“The next speaker is Mrs. Allen Thatcher,” announced the chairman, beaming inanely as a man always does when it becomes his grateful privilege to present a pretty woman to an audience. Having known Marian a long time, it was almost too much for my composure to behold her there, beyond question the best-dressed woman in the senate chamber, with a single American Beauty thrust into her coat, and a bewildering rose-trimmed hat crowning her fair head. A pleasant sight anywhere on earth, this daughter of the Honorable Morton Bassett, sometime senator from Fraser; but her appearance in the legislative hall long dominated by her father confirmed my faith in the ultimate adjustments of the law of compensations. I had known Marian of old as an expert golfer and the most tireless dancer at Waupegan; but that speech broke all her records.

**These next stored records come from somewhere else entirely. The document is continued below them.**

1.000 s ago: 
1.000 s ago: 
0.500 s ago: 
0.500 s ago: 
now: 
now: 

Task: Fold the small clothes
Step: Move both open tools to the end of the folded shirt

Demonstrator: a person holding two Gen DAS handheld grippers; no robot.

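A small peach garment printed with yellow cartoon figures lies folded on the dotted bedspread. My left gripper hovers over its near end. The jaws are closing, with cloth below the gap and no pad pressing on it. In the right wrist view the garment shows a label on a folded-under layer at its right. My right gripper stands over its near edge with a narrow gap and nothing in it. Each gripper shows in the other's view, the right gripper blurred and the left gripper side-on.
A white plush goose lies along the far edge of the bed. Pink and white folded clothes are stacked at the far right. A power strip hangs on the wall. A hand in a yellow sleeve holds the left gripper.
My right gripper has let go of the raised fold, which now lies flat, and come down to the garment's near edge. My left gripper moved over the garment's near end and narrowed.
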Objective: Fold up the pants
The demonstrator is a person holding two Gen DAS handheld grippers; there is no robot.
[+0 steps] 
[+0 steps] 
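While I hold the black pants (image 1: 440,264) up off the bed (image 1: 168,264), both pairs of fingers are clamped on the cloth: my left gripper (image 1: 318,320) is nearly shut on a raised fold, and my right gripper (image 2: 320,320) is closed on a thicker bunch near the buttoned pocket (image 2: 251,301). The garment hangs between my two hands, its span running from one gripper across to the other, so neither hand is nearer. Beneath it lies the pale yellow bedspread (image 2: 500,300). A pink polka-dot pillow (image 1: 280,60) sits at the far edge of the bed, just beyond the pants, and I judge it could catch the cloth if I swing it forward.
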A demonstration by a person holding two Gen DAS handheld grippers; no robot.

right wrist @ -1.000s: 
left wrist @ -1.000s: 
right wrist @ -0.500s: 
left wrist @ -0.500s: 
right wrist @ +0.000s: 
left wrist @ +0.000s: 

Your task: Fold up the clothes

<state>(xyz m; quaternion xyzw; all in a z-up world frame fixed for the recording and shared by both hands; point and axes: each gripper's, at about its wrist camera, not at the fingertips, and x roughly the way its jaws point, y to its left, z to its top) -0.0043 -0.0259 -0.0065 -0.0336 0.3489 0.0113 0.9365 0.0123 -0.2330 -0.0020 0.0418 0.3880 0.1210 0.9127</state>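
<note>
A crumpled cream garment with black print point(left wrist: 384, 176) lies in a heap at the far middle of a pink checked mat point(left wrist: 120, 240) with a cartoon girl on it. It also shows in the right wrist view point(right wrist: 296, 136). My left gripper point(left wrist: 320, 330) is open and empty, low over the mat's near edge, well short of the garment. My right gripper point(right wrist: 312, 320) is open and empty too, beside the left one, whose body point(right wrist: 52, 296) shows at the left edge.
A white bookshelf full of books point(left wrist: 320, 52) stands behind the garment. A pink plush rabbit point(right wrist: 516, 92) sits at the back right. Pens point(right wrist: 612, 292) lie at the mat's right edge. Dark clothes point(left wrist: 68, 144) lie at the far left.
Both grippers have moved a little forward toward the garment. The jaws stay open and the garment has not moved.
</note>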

Great is the emotional appeal of a pretty woman in an unapproachable hat, but greater still the power of the born story-teller! I knew that Marian visited Elizabeth House frequently and told stories of her own or gave recitations at the Saturday night entertainments; but this was Marian with a difference. She stated facts and drove them home with anecdotes. It was a vigorous, breathless performance, and the manufacturers’ attorney confessed afterward that she had given him a good trouncing. When she concluded (I remember that her white-gloved hand smote the speaker’s desk with a sharp thwack at her last word), I was conscious that the applause was started by a stout, bald gentleman whom I had not noticed before. I turned to look at the author of this spontaneous outburst and found that it was the Honorable Edward G. Thatcher, whose unfeigned pride in his daughter-in-law was good to see.
When the applause had ceased, Mrs. Owen sighed deeply and ejaculated: “Well, well!”
As we walked home Aunt Sally grew talkative. “I used to say it was all in the Book of Job and believed it; but there are some things that Job didn’t know after all. When I put Marian on the board of trusteees of E-lizabeth House School, it was just to make good feeling in the family, and I didn’t suppose she would attend a meeting; but she’s one of the best women on that job. And E-lizabeth”—I loved the way she drawled the name, and repeated it—“E-lizabeth says they couldn’t do without her. I guess between ’em those girls will make E-lizabeth House School go right. That investment will be a dividend payer. And there’s Morton Bassett, that I never took much stock in, why, he’s settled down to being a decent and useful citizen. There ain’t a better newspaper in the country than the ‘Courier,’ and that first editorial, up at the top of the page every morning, he writes himself, and it’s got a smack to it—a kind of pawpaw and persimmon flavor that shows it’s honest. I guess settling up that Canneries business cost him some money, but things had always come too easy for Morton. And now that they’ve moved down here, Hallie’s cheered up a good deal, and she shows signs of being cured of the sanatorium habit.”